[Ppnews] Guantánamo Suicides (sic)

Political Prisoner News ppnews at freedomarchives.org
Wed Oct 24 13:16:04 EDT 2007


http://www.counterpunch.org/

October 24, 2007


Who is Telling the Truth?


The Guantánamo Suicides

By ANDY WORTHINGTON

The grim story of the Guantánamo suicides--the 
deaths of three men, Ali al-Salami, Mani 
al-Utaybi and Yasser al-Zahrani in June 2006, and 
another, Abdul Rahman al-Amri, in May this 
year--took another turn last week, when, in the 
absence of the Naval Criminal Investigative 
Service's long-awaited report into the deaths, 
Navy Capt. Patrick McCarthy, the senior lawyer on 
Guantánamo's management team, spoke out in an 
interview, declaring that all four men had killed 
themselves with "craftily fashioned nooses."

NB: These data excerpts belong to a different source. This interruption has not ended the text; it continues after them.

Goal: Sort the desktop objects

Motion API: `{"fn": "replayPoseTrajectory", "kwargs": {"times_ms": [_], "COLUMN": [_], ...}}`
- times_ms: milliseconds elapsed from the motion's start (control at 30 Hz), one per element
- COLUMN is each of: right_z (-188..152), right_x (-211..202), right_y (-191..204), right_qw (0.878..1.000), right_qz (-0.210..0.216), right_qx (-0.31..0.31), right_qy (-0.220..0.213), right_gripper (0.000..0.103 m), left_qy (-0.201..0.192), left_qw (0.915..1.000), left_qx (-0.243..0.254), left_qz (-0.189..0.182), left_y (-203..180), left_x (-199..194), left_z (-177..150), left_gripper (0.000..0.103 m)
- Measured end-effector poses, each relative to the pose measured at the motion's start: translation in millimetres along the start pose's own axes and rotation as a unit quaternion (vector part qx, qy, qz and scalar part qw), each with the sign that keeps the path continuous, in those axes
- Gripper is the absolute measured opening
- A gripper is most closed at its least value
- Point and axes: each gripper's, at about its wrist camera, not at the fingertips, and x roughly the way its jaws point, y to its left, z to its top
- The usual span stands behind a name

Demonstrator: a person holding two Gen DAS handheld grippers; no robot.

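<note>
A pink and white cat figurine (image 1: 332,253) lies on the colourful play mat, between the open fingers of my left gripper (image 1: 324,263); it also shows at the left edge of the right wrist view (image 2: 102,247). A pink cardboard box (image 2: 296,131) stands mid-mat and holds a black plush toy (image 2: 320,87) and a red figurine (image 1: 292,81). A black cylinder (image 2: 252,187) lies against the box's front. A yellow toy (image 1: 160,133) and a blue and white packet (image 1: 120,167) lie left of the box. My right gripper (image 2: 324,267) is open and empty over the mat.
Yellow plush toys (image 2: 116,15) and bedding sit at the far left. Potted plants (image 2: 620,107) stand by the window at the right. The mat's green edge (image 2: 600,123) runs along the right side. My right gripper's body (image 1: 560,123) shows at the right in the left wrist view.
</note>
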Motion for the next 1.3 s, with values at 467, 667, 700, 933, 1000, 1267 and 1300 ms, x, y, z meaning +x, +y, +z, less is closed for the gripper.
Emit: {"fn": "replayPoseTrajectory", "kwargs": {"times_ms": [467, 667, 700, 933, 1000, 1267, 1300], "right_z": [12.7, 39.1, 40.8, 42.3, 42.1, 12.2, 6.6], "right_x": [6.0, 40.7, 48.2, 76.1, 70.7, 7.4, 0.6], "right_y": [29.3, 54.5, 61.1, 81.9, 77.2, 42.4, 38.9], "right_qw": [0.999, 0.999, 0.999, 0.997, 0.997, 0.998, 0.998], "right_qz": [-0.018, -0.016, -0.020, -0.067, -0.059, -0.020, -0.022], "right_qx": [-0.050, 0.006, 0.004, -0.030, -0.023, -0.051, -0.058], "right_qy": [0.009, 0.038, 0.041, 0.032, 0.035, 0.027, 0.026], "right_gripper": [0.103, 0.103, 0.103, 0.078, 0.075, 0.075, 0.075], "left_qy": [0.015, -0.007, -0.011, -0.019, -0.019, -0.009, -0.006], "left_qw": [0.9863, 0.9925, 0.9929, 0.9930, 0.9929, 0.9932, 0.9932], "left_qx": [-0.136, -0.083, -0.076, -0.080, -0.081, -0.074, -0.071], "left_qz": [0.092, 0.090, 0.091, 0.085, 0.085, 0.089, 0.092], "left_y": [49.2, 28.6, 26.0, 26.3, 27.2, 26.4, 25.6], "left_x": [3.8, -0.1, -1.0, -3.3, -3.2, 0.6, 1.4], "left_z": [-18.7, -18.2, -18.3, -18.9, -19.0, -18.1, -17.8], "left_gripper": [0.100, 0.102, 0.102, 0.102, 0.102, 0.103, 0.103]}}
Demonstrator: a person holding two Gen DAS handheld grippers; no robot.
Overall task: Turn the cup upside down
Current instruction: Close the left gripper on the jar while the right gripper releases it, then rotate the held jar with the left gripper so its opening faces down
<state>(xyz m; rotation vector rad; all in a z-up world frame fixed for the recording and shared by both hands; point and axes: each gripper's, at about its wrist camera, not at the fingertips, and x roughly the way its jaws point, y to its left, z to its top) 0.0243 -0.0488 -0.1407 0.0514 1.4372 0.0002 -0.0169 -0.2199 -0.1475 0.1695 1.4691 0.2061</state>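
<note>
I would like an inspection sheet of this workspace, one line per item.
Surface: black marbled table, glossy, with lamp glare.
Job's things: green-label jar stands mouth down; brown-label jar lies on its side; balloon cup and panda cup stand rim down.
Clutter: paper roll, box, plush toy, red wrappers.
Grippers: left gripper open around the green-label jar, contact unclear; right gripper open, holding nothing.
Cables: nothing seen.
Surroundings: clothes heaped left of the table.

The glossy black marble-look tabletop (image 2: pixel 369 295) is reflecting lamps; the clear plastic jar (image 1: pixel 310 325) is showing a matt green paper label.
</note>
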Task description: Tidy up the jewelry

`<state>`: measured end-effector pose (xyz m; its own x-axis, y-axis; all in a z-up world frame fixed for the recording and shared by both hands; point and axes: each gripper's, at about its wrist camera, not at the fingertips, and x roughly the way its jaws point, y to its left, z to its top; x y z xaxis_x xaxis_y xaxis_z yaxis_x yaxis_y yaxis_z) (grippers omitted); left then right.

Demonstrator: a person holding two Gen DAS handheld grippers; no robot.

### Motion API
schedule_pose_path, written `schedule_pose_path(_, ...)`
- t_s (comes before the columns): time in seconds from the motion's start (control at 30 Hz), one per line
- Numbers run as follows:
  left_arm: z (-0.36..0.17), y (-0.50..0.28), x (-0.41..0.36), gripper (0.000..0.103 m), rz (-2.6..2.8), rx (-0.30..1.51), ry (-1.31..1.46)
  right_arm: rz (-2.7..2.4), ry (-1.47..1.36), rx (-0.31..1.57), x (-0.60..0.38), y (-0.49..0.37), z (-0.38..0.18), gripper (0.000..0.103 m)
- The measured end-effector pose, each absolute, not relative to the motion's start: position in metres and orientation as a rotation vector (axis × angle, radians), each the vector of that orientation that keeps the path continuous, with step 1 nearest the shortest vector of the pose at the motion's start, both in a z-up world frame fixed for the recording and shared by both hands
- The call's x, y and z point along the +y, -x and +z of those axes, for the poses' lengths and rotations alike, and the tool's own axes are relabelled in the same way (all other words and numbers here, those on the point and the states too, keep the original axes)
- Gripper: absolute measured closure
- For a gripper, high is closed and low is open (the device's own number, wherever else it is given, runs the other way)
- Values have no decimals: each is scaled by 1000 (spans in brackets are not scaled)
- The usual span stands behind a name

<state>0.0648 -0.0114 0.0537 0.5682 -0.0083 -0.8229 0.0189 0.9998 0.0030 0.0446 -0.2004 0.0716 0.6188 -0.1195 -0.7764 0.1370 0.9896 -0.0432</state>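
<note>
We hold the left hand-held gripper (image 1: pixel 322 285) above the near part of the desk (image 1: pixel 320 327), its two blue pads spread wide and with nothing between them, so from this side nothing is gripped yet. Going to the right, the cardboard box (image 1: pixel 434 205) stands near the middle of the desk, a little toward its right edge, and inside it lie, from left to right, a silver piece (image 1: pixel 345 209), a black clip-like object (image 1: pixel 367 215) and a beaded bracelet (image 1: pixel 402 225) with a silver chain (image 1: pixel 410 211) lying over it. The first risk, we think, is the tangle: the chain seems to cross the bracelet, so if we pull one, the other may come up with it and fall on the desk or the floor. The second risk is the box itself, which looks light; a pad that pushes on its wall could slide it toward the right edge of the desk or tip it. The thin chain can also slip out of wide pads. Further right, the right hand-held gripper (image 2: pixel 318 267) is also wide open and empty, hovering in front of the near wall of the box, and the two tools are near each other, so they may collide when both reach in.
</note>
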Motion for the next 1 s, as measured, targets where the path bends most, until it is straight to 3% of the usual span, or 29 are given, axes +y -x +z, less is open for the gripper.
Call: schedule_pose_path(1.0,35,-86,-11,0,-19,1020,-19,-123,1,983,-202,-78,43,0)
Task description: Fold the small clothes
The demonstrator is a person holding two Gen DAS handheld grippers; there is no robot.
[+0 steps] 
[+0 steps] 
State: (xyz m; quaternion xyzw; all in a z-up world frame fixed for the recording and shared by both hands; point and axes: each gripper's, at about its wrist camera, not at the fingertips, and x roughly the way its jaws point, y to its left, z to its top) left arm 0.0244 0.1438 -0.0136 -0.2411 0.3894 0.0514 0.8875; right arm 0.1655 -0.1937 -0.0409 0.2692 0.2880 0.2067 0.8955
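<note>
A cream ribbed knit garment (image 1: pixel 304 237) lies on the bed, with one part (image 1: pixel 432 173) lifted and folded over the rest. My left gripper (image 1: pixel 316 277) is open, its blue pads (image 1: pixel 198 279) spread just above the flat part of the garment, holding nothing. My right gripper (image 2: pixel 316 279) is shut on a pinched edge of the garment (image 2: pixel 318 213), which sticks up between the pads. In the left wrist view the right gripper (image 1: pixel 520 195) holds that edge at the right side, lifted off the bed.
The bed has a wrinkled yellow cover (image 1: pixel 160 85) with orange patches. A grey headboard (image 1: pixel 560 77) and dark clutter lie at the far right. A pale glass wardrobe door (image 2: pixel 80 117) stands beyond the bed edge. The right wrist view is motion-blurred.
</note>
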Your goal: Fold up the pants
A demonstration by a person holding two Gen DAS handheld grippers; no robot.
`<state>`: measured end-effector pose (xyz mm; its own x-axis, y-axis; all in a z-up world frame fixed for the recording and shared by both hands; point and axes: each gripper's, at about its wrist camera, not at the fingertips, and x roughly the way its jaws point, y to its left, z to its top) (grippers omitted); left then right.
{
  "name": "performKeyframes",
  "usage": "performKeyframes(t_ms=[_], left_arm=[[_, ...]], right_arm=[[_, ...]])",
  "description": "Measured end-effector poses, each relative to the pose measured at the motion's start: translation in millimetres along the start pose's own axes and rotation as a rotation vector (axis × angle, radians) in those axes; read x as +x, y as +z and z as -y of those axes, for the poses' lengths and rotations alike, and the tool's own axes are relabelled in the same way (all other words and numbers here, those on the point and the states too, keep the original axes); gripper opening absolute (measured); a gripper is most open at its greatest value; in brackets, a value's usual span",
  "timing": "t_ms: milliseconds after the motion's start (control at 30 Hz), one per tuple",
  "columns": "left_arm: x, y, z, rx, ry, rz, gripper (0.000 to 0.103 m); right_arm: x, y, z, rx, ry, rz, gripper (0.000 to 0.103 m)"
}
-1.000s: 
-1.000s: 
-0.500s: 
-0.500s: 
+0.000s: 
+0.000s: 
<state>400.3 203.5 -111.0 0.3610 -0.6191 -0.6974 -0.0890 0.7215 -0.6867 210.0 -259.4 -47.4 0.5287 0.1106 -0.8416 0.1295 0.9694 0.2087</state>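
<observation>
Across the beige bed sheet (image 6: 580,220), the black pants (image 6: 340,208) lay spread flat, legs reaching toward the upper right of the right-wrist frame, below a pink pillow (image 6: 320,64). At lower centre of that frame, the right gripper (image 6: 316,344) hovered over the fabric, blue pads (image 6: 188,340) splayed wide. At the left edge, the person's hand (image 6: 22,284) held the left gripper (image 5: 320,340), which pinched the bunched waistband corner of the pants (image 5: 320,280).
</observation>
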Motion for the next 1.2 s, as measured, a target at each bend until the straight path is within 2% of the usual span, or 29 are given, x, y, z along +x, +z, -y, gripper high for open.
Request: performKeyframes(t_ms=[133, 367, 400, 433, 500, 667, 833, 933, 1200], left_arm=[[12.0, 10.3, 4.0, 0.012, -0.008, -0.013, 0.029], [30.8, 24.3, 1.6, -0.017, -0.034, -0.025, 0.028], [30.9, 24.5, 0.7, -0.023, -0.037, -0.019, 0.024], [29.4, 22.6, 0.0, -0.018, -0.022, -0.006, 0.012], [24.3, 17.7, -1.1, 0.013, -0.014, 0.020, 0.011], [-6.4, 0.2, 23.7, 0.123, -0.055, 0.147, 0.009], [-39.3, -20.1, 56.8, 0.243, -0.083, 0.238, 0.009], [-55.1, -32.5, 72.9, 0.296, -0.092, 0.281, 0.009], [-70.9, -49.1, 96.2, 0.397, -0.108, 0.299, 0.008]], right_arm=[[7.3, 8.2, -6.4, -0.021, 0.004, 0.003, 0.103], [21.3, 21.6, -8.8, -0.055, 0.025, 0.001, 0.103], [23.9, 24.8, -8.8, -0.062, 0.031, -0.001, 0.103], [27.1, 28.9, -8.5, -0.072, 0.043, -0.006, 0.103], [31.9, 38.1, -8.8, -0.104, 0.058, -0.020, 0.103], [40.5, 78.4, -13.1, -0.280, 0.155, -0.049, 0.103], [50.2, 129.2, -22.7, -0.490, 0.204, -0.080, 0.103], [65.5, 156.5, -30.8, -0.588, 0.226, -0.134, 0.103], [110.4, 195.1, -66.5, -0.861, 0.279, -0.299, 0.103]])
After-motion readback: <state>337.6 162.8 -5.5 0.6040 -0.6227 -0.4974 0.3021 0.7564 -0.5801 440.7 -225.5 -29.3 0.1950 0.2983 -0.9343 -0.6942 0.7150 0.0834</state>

Speaking as the ridiculous saga of smuggled 
underwear continued to make waves in the media, 
McCarthy attempted to highlight the seriousness 
of the administration's response to ludicrous 
claims that underwear had been surreptitiously 
delivered to two detainees, saying, "There was a 
Speedo in the camp and someone can hang himself 
with it. The Speedo also has a drawstring on it. 
The drawstring can be used to tie the Speedo, the 
noose apparatus up onto a vent.'"

Breaking with protocol, McCarthy also spoke about 
the deaths in Guantánamo, claiming that he had 
personally seen "all four men dead--each one 
hanging--and that the first three men had used 
sling-style nooses." This is the first time that 
a representative of the US military has spoken 
openly about the death of al-Amri, who, McCarthy 
said, had fashioned "a string type of noose" to 
kill himself, although Carol Rosenberg of the 
Miami Herald, who reported the story, added that "he did not elaborate."

The circumstances of the men's deaths have long 
been contentious. After the 2006 suicides, many 
former detainees who had known the men spoke of 
their shock and incredulity at the news. Tarek 
Dergoul, a British detainee released in 2004, 
spent three weeks in a cell beside al-Utaybi. He 
recalled "his indefatigable spirit and defiance," 
and pointed out that he was "always on the 
forefront of trying to get our rights." He had 
similar recollections of al-Zahrani, describing 
him as "always optimistic" and "defiant," and 
adding that he "was always there to stand up for 
his brothers when he saw injustices being carried out."

In a press release shortly after the deaths were 
announced, former detainees, including the nine 
released British nationals, "poured scorn" on 
allegations that the deaths were suicides, and 
claimed that they were "almost certainly 
accidental killings caused by excessive force" on 
the part of the guards. A note of caution, 
however, was provided by British resident Shaker 
Aamer, who was told by a guard in Camp Echo, an 
isolation block where they were held for some of 
the time (and where Aamer himself has now spent 
two years and two months without any meaningful 
human company), "They have lost hope in life. 
They have no hope in their eyes. They are ghosts, 
and they want to die. No food will keep them 
alive now. Even with four feeds a day, these men 
get diarrhea from any protein which goes right through them."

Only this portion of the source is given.